Она попыталась скрыться в доме, но Роули поймал ее за руку. На ней было красное расклешенное пальто с высоким воротником-стойкой, красная же шляпка-таблетка и белые перчатки. Этот наряд до сих пор хранился где-то на чердаке. Потом, много лет спустя после того, как все закончилось, она в отсутствие Марко поднималась на чердак и надевала все это.
— Что случилось?
— Ничего. Пожалуйста, отпусти мою руку. Соседи увидят.
— Никого нет. Скажите мне, что случилось.
— Ничего. Должно быть, я просто устала, вот и все.
И тут, прежде чем Маргарет сама поняла, что происходит, она расплакалась. Зарыдала. Она не могла взять себя в руки. Она и не помнила, когда в последний раз плакала, и пришла в ужас.
Роули обнял ее. Ох, до чего же уютно оказалось в его объятиях! Он обнимал ее очень нежно, очевидно боясь сделать ей больно или напугать, потому что она была такая маленькая и хрупкая, а он такой большой и неопытный.
Она плакала очень долго, пока не иссякли слезы. Тогда она затихла и замерла, с потрясением обнаружив себя в его объятиях и боясь шелохнуться, потому что ей не хотелось, чтобы он отпускал ее.
— Лучше? — спросил он, и она услышала, как гулко звучит голос у него в груди, к которой она прижималась ухом.
Она взглянула на него и кивнула. Они долго смотрели друг на друга.
Потом он медленно склонил голову, очень медленно, чтобы она могла отстраниться, если бы хотела.
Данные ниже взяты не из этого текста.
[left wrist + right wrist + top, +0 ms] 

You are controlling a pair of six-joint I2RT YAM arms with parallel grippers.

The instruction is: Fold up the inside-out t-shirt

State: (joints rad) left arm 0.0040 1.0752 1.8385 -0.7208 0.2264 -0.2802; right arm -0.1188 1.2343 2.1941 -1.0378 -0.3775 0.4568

Именно так ей и следовало поступить. Она ведь была женой Марко Сиррини, прекрасной и холодной, точно снежная королева. А он — простым работягой, сыном владельца маленькой таксомоторной компании. Но именно по этой причине, и еще по сотне других, она не отстранилась.
Его губы наконец коснулись ее губ, и она вдруг почувствовала, что живет, начала оттаивать. Если бы не Роули, она никогда не познала бы этих чувств. Она никогда не узнала бы, где у нее сердце. Он показал ей, что оно у нее есть.
А она за это разбила сердце ему.
Маргарет стало холодно, она очнулась от воспоминаний и обнаружила, что они стоят перед недавно отремонтированной гостиницей «Даунтаун-инн», где должен был состояться благотворительный банкет. Роули уже успел распахнуть перед ней дверцу. Она подняла на него глаза; ветер трепал его волосы, рвал воротник куртки. Маргарет охватило странное удовлетворение, похожее на то, которое она испытывала, когда порой видела его во сне. Конечно, придется еще объясняться с Ливией Линли-Уайт, но, пожалуй, на этот раз она все же простит Джози. Но только на этот раз.
Роули медленно протянул руку, чтобы помочь ей выйти.
И Маргарет, сделав глубокий вдох, впервые за сорок лет коснулась его руки.